• _Your objective_: Return only the lines of the data below from the line with "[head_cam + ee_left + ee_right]" up to and including the line with "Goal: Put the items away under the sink", exactly as written, with the pictures omitted.

• _Saved entries_:
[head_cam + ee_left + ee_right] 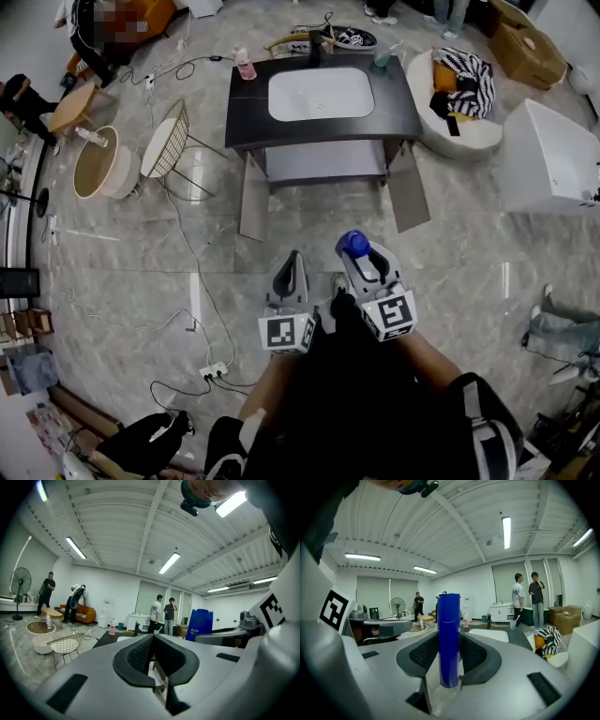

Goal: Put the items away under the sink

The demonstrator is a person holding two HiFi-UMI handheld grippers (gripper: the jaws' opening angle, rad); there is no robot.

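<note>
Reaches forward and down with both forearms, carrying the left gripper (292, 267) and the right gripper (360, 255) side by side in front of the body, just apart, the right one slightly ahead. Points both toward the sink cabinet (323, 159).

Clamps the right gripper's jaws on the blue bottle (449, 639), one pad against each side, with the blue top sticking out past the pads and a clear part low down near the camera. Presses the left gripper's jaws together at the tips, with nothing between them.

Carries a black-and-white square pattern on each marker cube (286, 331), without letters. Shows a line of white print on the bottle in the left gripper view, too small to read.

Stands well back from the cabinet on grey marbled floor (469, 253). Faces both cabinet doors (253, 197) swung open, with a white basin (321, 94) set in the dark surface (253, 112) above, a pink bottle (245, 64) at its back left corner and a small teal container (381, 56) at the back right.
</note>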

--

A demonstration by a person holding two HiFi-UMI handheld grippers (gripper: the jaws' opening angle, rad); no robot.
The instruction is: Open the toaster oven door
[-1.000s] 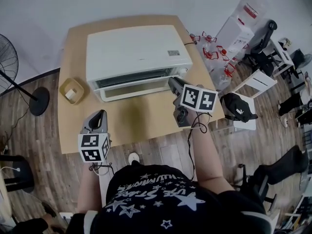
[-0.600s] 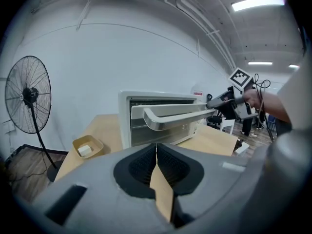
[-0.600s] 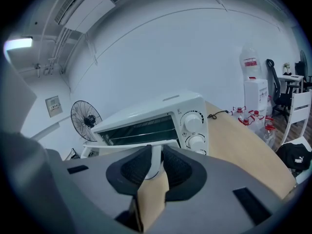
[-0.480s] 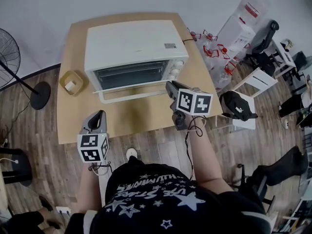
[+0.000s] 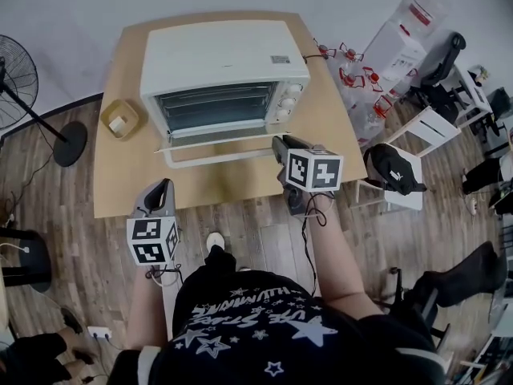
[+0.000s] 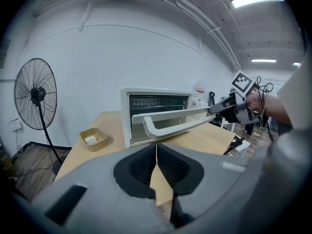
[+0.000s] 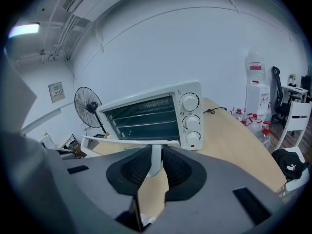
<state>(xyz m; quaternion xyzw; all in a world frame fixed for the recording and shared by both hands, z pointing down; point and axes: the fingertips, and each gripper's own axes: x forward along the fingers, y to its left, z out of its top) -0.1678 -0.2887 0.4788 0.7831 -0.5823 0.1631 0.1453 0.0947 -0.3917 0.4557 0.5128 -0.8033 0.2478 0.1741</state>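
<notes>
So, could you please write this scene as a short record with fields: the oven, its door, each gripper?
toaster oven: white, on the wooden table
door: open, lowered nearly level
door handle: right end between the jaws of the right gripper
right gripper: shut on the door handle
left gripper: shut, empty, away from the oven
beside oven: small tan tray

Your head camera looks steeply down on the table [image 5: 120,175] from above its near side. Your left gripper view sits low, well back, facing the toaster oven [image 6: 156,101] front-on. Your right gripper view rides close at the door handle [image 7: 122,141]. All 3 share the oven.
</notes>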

• _Answer below_:
[head_cam + ee_left + ee_right] 

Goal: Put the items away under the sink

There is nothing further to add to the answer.